Re: Fwd: Plans for SEIS and Reportnet 2010 - version 1.0 from Søren Roug on 2009-10-16 (public-egov-ig@w3.org from October 2009)

From: Søren Roug <soren.roug@eea.europa.eu>
Date: Fri, 16 Oct 2009 08:56:58 +0200
To: Thomas Bandholtz <thomas.bandholtz@innoq.com>
CC: Antoine Isaac <aisaac@few.vu.nl>, Michael Lutz <michael.lutz@jrc.ec.europa.eu>, Stefan Jensen <Stefan.Jensen@eea.europa.eu>, eGovIG IG <public-egov-ig@w3.org>, "johannes.peterseil@umweltbundesamt.at" <johannes.peterseil@umweltbundesamt.at>
Message-ID: <4AD8193A.9090803@eea.europa.eu>
Hello Thomas,

You are reading the example too literally. That's not a problem with the 
intended audience, who doesn't know how the semantic web works in 
detail. I had to remove the beginning of the URLs to fit the table on 
the page. All the subjects, predicates, objects and sources are /full/ 
URLs. The problem that I'm trying to describe is that the Austrian 
agency posts updates to the station data every once in a while. Maybe 
they move it, or they upgrade its capabilities. The point is that we 
have to be able to deal with conflicting information for just about 
every resource we have in the system. When we import a resource into CR 
we don't know if it is obsolete or not, so we import everything. We need 
named graphs to keep track of the mess. (In the meantime I've read up on 
named graphs.)



On 15-10-2009 23:30, Thomas Bandholtz wrote:
> Hi Søren & Antoine,
>
> I do not think this needs named graphs, and it isn't really a 
> quadruple (at least logically).
> Sure, Søren's database table example has /four /columns, but two of 
> them (Source *stations.xml* and Subject *#322301*) together try to 
> describe a resource.
>
> Why not identify this resource as "*stations.xml#322301*" in a single 
> column?
> This comes closer to a URI reference of the Subject.
>
> But, what kind of source ist identified by "stations.xml"?

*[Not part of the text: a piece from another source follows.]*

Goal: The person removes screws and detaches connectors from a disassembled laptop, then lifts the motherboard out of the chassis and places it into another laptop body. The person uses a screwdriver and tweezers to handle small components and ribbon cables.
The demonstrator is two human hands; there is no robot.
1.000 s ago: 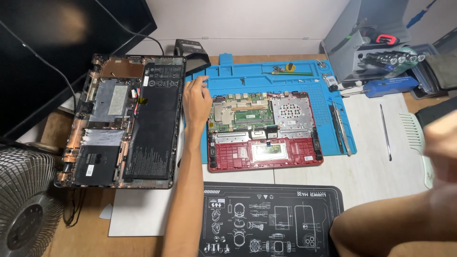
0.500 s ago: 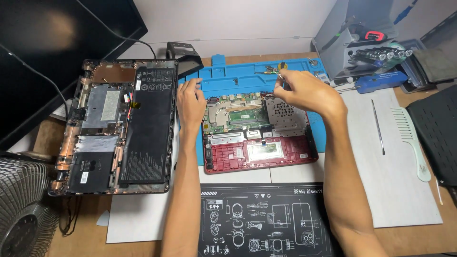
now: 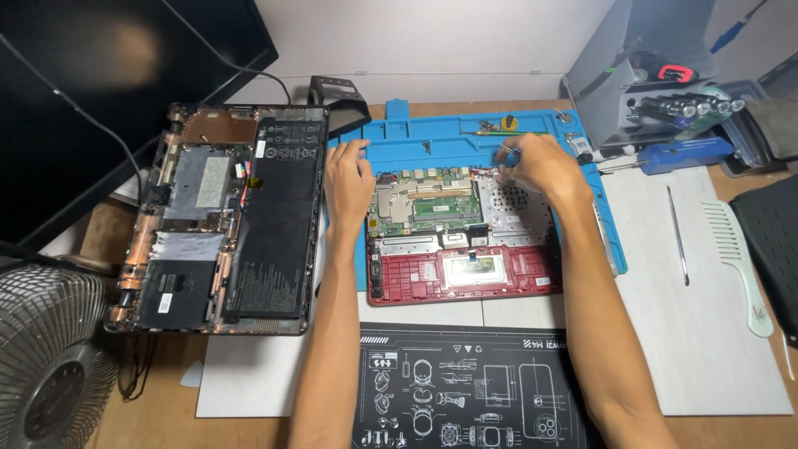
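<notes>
A: The opened red laptop base (image 3: 461, 241) lies flat on the blue work mat (image 3: 440, 145), innards up: green circuit board in the upper left part, perforated metal plate upper right, red shell with a pale touchpad back and a small speaker along the near edge

B: Hands?

A: The left hand (image 3: 349, 179) rests palm down at the base's upper left corner, fingers spread and reaching onto the mat; it grips nothing. The right hand (image 3: 536, 165) sits over the upper right corner, fingers pinched shut around a small blue-handled tool (image 3: 509, 155) with its tip toward the board. What kind of tip, cannot tell

B: So the base lies between the two hands?

A: Yes, both forearms run up from the near edge, one on each side, and the hands meet it at its far corners

B: Around it?

A: Just left of the mat, a second, black laptop chassis (image 3: 224, 220) lies open, a long black battery along its right side. Near the person, a black mat with white diagrams (image 3: 465, 391). Right of the blue mat, a pale grey sheet (image 3: 698, 333) carries a thin metal pry tool (image 3: 677, 235) and a pale green comb (image 3: 736, 262)

B: The room?

A: Wooden table (image 3: 158, 407) against a pale wall. A dark monitor (image 3: 91, 91) stands at the far left, a wire fan (image 3: 50, 357) at the near left corner, a grey stand with screwdrivers (image 3: 657, 79) at the far right
</notes>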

> There may be millions of files named "stations.xml" all over the world 
> (and how many of them on Søren 's file server?)
> In Søren's document [1] we can read on page 7 as an example, that 
> "Austria reports two new Airbase stations. .. They could store the 
> information in an XML file called stations.xml".

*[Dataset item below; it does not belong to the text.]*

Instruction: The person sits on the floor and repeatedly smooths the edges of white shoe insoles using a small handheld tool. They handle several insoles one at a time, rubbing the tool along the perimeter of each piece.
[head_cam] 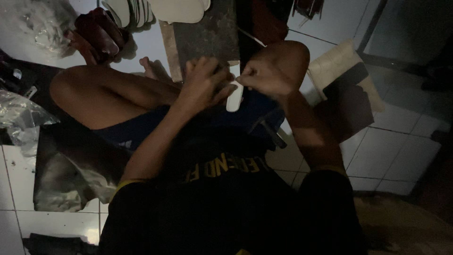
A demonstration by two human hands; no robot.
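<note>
Both hands are closed in a grip around one small job at the person's lap: the left hand (204,82) curls its fingers over the upper end of a pale, flat, sole-shaped strip (234,97), while the right hand (264,75) is pinched narrow at the strip's top edge, thumb against forefinger; whether it holds a thread, a small tool or only the strip itself is too dark to tell. The strip hangs down from between the two hands, its rounded lower end free over the dark shorts. My reading is that the piece is being trimmed, pulled or fitted at that top edge, and the next move would need the left hand to keep it steady while the right works along the rim. Just beyond the hands lies a dark board (207,33) on the tiled floor (391,151), and past that a stack of similar pale soles (177,9). Well off to the left of the grip sit crumpled clear plastic bags (19,115), and to the right a cream cushion-like block (339,63).
</note>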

> I guess this is some /agency /from Austria, so the resource may be 
> described as something like "*someAgency.at/airBaseStations.xml#322301*".
>
> Further more, they report /new /stations, so there might be multiple 
> historical versions of stations.xml.
> Resource now becomes "*someAgency.at/2009/airBaseStations.xml#322301*".
>
> Well, this is not yet a URI, the protocol is missing. So I just name it:
> "*http://someAgency.at/2009/airBaseStations.xml#322301*".
>
> (For some reasons I would prefer to name it 
> "http://someAgency.at/2009/airBaseStations/322301", but this is not 
> important here).
>
> Well, this does not resolve, I just invented it.

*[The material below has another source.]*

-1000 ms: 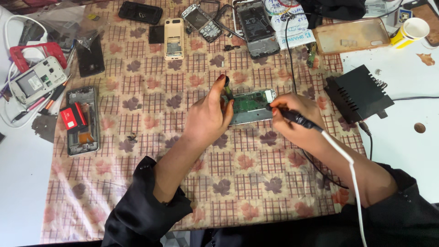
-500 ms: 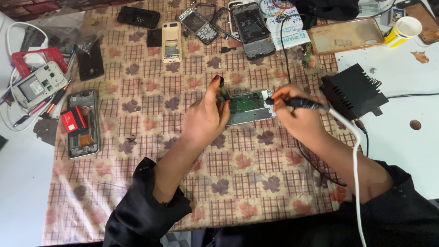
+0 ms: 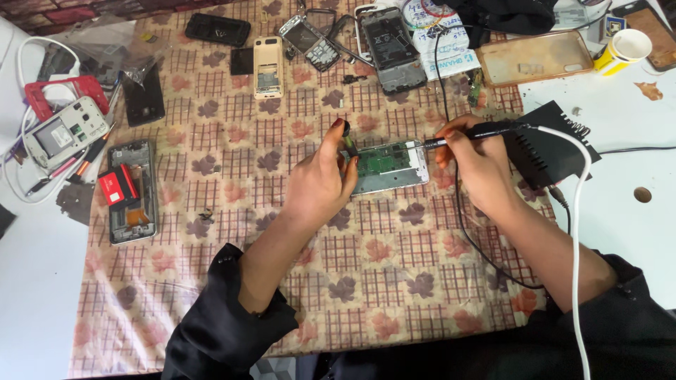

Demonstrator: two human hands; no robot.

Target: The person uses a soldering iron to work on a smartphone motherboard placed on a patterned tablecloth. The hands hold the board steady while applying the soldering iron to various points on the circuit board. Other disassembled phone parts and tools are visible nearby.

> Actually, a URI reference of a RDF resource does not need to resolve.
> This is something we expect from linking open data, but not from RDF 
> in general.
>
> As Søren is writing about /plans /for 2010, we might say that this 
> Austrian agency should make plans to publish such stations using 
> resolving URIs in 2010.
>
> You may say this plan is not realistic, but we shoud express it.
> Otherwise we get stuck in the inherited architecture.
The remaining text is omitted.